▸ **Directions**
Among the entries below, only the lines starting at the one with "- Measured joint" and ending at the one with "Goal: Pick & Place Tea", both included, are to be printed exactly.

= Beginning of Section =

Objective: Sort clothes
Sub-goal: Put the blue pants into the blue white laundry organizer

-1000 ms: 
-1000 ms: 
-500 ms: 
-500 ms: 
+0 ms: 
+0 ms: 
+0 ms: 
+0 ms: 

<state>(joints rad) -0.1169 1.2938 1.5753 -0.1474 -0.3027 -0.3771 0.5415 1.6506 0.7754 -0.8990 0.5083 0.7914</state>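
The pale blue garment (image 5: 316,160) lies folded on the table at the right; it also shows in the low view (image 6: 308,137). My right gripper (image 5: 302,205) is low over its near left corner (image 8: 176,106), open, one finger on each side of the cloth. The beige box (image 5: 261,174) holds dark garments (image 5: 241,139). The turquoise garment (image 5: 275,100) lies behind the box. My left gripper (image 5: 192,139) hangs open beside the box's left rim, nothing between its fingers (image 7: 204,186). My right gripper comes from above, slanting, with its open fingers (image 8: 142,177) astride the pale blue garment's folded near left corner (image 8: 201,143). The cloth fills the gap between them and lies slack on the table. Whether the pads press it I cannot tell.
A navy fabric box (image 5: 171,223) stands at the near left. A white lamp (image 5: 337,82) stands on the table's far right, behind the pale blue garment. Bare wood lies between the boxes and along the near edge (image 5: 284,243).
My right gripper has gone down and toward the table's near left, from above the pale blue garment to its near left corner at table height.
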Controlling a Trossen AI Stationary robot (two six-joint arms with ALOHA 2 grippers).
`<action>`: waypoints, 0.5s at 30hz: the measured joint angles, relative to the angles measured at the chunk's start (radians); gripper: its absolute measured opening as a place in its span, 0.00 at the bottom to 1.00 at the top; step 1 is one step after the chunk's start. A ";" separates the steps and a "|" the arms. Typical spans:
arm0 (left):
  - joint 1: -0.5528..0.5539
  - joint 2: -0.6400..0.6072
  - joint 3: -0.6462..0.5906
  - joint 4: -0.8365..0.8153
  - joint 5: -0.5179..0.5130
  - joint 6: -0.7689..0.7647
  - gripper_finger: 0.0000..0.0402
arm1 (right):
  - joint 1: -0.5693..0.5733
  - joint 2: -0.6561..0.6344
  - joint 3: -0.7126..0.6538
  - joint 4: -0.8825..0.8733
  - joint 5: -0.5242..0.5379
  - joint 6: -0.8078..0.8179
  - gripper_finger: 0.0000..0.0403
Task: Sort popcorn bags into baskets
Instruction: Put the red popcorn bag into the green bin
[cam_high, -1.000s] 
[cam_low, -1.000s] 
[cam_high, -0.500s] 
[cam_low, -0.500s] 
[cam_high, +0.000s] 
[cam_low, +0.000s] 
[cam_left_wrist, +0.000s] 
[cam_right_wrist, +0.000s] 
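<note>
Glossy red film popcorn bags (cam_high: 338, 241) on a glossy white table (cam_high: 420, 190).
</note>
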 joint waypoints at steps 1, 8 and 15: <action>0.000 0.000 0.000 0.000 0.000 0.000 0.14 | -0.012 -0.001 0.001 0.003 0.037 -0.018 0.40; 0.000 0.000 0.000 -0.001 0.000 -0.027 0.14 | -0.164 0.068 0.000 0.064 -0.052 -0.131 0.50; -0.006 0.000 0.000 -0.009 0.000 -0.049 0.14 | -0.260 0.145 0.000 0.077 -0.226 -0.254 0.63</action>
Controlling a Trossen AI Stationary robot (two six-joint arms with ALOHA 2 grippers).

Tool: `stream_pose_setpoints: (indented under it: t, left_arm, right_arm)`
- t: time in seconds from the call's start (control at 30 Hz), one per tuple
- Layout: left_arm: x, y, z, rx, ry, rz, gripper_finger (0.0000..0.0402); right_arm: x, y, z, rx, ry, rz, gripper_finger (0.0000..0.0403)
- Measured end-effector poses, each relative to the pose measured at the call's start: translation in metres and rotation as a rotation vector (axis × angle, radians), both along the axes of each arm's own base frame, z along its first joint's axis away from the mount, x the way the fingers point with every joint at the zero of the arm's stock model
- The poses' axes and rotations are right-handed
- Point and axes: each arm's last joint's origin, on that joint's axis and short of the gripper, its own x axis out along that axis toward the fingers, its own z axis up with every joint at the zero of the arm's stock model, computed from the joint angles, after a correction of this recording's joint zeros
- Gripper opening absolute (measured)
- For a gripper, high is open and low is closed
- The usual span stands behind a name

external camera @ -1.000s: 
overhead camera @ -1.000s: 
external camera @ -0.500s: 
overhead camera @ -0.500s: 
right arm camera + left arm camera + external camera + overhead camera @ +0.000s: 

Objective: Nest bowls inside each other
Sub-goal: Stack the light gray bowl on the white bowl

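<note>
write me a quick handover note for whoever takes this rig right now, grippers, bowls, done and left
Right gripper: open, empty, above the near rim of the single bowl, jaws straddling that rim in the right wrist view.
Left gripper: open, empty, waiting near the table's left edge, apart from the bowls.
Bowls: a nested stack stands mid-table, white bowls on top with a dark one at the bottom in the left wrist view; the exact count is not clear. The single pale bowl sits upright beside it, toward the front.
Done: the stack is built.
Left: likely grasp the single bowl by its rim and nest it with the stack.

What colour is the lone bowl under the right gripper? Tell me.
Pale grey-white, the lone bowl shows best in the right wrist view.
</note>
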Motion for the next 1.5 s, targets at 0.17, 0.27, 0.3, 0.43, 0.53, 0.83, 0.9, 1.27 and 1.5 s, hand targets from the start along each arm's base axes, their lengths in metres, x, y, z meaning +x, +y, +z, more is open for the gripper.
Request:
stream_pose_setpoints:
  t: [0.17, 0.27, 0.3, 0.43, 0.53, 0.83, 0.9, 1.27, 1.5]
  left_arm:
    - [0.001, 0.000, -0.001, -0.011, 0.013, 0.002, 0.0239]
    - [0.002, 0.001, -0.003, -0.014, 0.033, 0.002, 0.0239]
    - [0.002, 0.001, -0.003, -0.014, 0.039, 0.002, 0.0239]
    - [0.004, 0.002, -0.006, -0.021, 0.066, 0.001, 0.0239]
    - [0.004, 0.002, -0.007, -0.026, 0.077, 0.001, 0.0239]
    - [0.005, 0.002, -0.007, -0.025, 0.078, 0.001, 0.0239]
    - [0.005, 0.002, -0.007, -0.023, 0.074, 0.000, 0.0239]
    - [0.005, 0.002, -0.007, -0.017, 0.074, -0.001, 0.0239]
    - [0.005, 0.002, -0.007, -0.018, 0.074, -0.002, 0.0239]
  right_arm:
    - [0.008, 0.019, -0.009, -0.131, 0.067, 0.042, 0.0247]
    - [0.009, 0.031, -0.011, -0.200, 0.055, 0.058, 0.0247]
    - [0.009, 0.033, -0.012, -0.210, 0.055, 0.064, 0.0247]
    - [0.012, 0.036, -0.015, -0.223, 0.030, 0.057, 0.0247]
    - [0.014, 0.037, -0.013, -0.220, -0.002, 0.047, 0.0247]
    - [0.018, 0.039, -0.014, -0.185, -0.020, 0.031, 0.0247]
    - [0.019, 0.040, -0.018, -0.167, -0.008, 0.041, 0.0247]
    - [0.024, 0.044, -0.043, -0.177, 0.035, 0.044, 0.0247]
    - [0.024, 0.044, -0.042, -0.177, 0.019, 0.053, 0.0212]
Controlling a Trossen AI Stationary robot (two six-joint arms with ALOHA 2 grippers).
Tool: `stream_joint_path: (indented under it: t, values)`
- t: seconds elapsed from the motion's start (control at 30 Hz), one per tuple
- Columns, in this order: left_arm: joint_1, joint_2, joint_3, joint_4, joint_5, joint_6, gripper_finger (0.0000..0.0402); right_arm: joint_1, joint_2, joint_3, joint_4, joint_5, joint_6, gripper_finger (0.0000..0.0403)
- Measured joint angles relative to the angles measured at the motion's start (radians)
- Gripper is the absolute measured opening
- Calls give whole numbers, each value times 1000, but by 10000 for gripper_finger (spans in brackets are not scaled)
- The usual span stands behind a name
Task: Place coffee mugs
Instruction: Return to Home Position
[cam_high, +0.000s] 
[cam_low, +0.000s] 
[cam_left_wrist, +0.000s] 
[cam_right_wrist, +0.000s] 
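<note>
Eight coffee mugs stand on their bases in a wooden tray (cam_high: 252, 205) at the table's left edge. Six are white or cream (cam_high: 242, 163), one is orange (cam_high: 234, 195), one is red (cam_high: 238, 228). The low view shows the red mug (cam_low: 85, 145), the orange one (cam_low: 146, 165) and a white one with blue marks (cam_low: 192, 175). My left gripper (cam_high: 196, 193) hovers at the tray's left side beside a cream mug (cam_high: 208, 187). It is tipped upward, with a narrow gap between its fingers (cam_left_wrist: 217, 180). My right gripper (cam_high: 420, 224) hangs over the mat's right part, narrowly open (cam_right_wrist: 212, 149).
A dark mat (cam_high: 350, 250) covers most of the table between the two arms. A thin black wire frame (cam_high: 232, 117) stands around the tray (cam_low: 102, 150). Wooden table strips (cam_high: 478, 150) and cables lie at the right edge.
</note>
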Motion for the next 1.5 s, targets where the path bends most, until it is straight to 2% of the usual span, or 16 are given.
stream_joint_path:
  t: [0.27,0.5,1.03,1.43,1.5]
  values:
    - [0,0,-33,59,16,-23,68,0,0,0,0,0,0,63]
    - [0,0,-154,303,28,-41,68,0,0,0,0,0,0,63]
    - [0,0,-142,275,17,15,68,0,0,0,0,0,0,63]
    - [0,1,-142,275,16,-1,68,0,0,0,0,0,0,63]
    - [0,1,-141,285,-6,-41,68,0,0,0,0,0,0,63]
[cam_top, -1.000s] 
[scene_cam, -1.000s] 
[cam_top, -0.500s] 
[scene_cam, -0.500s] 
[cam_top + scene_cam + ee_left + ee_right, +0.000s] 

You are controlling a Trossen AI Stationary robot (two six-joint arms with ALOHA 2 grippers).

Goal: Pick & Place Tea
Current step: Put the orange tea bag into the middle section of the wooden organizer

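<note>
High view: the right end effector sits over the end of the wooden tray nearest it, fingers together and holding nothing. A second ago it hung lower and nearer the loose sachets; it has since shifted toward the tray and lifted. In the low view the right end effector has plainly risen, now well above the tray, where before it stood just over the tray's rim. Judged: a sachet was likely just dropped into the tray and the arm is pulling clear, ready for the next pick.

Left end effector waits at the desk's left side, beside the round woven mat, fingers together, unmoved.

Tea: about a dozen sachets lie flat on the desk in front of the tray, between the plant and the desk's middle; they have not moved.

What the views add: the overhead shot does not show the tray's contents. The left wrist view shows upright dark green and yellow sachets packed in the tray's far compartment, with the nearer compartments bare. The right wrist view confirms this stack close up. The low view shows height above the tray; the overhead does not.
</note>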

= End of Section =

▸ **Solution to this task**
- Measured joint angles relative to the angles measured at the motion's start (radians)
- Gripper is the absolute measured opening
- Calls give whole numbers, each value times 1000, but by 10000 for gripper_finger (spans in brackets are not scaled)
- The usual span stands behind a name
Task: Place coffee mugs
Instruction: Return to Home Position
[cam_high, +0.000s] 
[cam_low, +0.000s] 
[cam_left_wrist, +0.000s] 
[cam_right_wrist, +0.000s] 
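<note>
Eight coffee mugs stand on their bases in a wooden tray (cam_high: 252, 205) at the table's left edge. Six are white or cream (cam_high: 242, 163), one is orange (cam_high: 234, 195), one is red (cam_high: 238, 228). The low view shows the red mug (cam_low: 85, 145), the orange one (cam_low: 146, 165) and a white one with blue marks (cam_low: 192, 175). My left gripper (cam_high: 196, 193) hovers at the tray's left side beside a cream mug (cam_high: 208, 187). It is tipped upward, with a narrow gap between its fingers (cam_left_wrist: 217, 180). My right gripper (cam_high: 420, 224) hangs over the mat's right part, narrowly open (cam_right_wrist: 212, 149).
A dark mat (cam_high: 350, 250) covers most of the table between the two arms. A thin black wire frame (cam_high: 232, 117) stands around the tray (cam_low: 102, 150). Wooden table strips (cam_high: 478, 150) and cables lie at the right edge.
</note>
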Motion for the next 1.5 s, targets where the path bends most, until it is straight to 2% of the usual span, or 16 are given.
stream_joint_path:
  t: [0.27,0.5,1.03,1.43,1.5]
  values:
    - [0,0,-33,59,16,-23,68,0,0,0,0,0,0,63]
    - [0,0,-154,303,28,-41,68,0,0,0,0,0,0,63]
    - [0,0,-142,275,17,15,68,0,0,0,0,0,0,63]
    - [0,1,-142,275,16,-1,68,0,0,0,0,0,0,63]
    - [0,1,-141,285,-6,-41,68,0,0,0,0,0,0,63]
[cam_top, -1.000s] 
[scene_cam, -1.000s] 
[cam_top, -0.500s] 
[scene_cam, -0.500s] 
[cam_top + scene_cam + ee_left + ee_right, +0.000s] 

You are controlling a Trossen AI Stationary robot (two six-joint arms with ALOHA 2 grippers).

Goal: Pick & Place Tea

This output is complete, and the exercise is done.